Where the line with "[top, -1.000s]" appears below, start writing out lines exactly, and finish with the line with "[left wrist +", which is included; write out nothing else.

*** EXERCISE DATA

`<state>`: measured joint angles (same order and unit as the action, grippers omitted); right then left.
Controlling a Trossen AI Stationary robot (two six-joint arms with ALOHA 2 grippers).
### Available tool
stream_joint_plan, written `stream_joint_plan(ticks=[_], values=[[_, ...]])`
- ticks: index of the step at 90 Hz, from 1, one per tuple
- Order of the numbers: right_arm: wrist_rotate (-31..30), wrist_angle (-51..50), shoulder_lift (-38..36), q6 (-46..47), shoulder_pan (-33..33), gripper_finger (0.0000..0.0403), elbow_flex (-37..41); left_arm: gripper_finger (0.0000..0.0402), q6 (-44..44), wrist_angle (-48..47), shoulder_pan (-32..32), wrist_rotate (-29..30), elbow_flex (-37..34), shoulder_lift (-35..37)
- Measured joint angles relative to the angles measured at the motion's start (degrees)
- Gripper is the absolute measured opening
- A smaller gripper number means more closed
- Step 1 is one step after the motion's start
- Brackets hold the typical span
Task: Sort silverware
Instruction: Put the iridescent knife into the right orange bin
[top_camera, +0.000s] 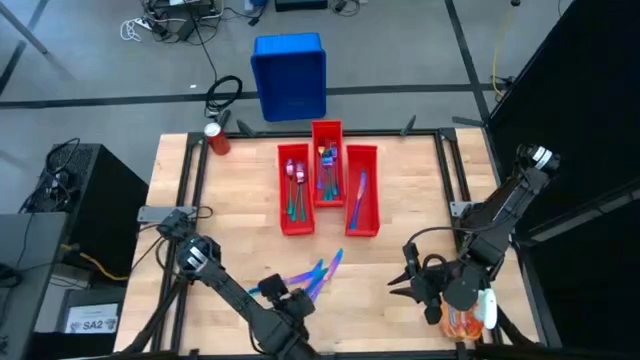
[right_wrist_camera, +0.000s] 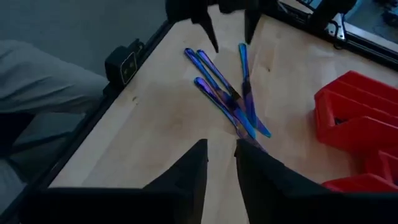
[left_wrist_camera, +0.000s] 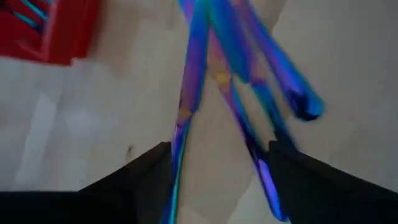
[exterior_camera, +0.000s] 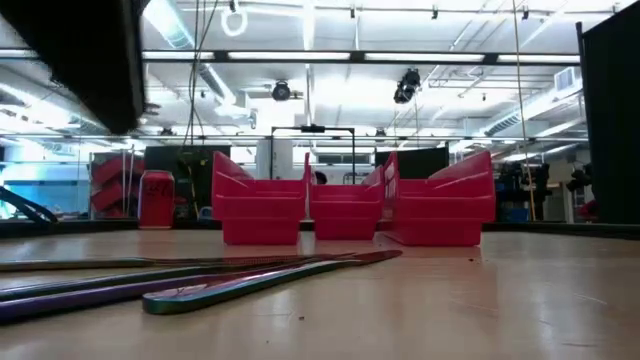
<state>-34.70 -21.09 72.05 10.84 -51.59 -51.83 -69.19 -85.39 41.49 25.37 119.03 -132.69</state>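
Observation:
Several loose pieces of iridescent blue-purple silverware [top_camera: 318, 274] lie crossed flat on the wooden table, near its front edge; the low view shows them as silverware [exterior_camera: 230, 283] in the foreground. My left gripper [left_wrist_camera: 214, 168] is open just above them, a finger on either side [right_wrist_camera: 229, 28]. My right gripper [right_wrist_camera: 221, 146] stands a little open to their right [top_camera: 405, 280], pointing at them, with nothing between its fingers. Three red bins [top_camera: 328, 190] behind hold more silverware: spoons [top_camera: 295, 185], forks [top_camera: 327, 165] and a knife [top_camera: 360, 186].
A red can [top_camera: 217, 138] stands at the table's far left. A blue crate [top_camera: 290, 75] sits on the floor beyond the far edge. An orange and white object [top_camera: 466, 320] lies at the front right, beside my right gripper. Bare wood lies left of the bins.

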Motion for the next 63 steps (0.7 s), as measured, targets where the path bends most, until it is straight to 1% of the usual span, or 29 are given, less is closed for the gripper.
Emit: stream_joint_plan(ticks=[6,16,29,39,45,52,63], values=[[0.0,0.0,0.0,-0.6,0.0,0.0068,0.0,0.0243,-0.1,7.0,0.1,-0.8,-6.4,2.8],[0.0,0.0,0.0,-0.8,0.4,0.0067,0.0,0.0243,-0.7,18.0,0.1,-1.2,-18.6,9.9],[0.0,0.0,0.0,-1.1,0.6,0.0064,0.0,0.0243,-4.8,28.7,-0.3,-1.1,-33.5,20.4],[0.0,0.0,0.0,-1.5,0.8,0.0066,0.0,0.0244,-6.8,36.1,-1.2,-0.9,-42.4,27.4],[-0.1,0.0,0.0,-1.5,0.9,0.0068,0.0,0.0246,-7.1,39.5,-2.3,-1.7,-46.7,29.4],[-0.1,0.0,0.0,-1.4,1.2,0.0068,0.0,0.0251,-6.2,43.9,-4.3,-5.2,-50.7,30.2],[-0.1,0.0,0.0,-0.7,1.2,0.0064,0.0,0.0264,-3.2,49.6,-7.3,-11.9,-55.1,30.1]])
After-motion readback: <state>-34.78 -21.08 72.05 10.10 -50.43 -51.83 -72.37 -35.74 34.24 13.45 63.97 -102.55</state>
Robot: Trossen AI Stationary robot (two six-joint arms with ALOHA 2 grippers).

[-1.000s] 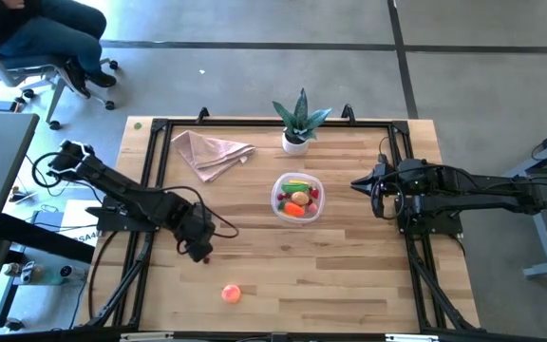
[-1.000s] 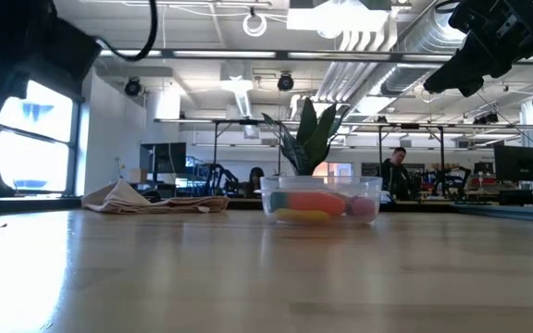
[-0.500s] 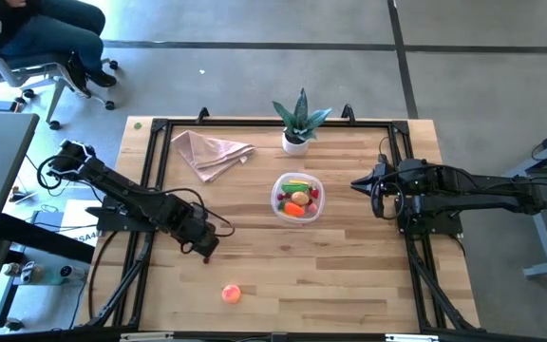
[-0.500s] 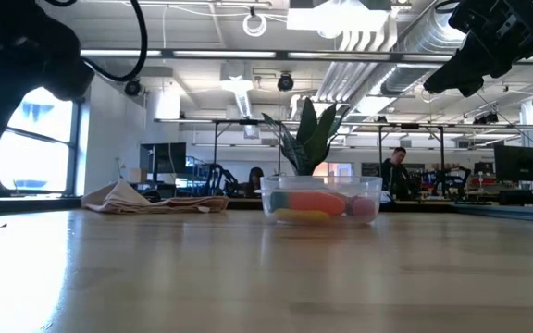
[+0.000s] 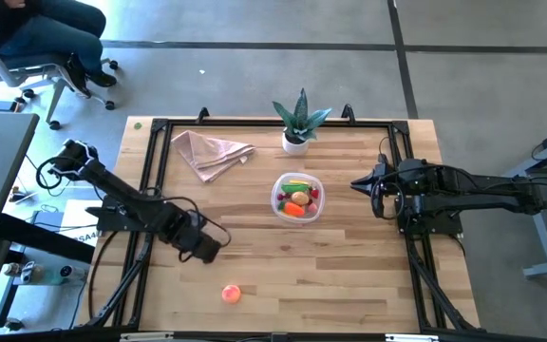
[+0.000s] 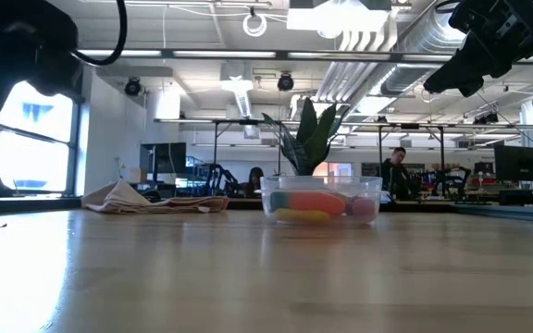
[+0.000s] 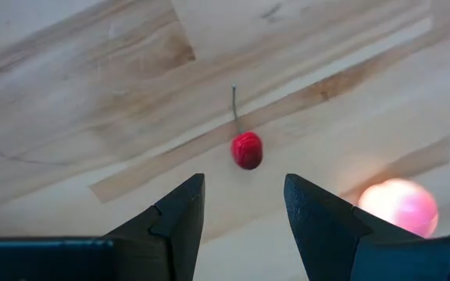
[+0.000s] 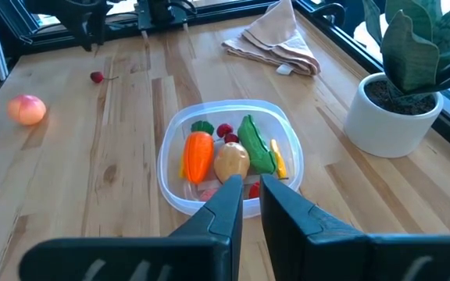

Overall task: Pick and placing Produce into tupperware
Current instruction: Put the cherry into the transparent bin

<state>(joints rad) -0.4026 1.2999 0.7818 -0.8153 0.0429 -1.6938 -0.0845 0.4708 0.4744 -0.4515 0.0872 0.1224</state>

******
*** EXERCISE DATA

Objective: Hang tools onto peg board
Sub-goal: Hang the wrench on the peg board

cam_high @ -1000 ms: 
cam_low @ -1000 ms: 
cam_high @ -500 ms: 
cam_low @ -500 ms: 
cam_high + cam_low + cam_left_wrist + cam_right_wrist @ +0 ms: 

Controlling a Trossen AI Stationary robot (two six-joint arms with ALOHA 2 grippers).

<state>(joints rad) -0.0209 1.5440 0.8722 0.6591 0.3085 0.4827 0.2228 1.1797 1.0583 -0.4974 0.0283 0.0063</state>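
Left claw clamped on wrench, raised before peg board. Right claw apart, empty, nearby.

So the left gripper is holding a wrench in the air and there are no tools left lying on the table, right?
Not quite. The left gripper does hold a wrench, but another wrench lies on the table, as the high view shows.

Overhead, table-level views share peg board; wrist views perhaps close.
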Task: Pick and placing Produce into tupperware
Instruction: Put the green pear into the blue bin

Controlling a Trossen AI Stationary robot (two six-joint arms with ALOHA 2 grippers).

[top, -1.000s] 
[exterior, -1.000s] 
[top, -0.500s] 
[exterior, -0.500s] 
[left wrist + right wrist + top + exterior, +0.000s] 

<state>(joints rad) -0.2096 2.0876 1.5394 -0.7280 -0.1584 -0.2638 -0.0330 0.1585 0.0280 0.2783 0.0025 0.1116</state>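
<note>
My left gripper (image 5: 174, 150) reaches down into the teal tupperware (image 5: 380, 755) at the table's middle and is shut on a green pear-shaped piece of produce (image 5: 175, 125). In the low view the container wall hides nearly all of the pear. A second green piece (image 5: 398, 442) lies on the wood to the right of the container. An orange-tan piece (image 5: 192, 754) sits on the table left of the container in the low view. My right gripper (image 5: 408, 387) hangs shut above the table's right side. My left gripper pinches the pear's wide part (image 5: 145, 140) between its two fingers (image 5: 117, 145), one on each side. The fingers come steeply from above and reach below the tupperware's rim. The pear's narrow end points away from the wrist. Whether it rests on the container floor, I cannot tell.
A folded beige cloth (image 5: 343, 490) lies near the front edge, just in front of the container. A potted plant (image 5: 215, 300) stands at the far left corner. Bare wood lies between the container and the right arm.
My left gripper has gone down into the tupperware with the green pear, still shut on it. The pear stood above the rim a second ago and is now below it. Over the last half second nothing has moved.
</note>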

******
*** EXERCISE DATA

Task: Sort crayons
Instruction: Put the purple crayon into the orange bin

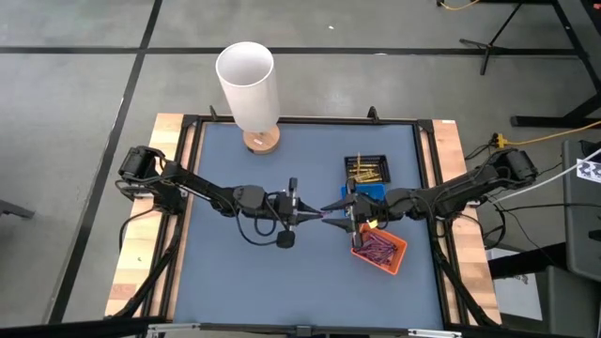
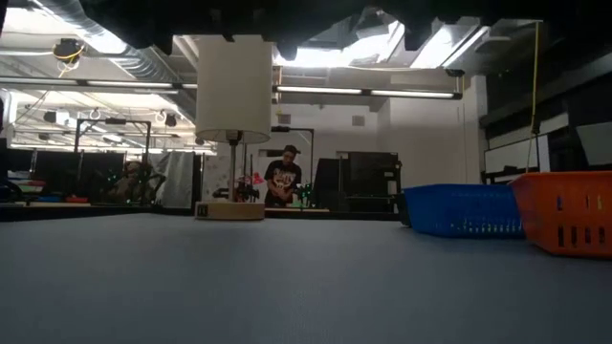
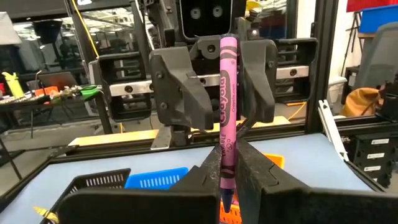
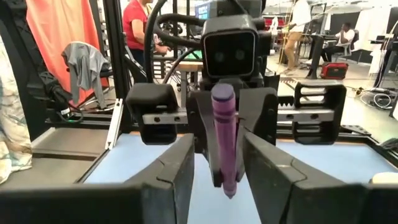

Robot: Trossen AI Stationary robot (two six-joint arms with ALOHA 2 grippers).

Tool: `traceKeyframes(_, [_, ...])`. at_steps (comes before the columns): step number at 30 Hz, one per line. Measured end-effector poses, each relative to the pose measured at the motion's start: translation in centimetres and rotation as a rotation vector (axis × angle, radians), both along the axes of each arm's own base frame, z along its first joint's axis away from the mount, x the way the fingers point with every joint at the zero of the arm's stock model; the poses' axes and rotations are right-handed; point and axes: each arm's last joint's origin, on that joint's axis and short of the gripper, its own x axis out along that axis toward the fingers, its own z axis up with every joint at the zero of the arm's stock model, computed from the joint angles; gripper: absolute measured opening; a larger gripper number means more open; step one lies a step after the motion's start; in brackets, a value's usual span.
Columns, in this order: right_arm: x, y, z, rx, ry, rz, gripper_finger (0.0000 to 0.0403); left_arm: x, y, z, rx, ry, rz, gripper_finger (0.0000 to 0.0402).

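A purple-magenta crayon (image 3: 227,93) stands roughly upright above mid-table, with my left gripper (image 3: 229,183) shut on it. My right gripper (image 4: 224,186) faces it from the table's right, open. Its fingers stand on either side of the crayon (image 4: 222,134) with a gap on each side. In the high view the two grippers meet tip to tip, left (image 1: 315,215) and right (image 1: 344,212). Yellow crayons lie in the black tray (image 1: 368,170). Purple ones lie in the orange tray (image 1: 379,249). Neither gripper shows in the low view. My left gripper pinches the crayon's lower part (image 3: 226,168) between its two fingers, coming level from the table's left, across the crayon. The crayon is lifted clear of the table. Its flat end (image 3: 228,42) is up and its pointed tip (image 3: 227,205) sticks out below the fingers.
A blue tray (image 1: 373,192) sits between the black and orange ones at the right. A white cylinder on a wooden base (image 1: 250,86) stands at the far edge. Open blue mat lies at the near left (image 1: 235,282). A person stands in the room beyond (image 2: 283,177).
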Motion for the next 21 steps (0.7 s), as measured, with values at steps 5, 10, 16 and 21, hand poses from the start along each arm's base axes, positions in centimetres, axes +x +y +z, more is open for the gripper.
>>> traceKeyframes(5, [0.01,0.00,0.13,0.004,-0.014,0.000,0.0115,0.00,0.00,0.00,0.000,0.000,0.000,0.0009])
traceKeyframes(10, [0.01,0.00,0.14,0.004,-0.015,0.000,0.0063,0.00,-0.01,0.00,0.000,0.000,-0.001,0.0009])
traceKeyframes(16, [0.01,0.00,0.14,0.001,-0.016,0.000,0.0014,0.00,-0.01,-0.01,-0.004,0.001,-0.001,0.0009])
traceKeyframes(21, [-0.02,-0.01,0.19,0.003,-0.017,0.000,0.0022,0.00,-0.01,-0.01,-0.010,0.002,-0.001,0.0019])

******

**OUTPUT BELOW:**
[top, -1.000s] 
[exterior, -1.000s] 
[top, -0.500s] 
[exterior, -0.500s] 
[left wrist + right wrist + top + exterior, +0.000s] 

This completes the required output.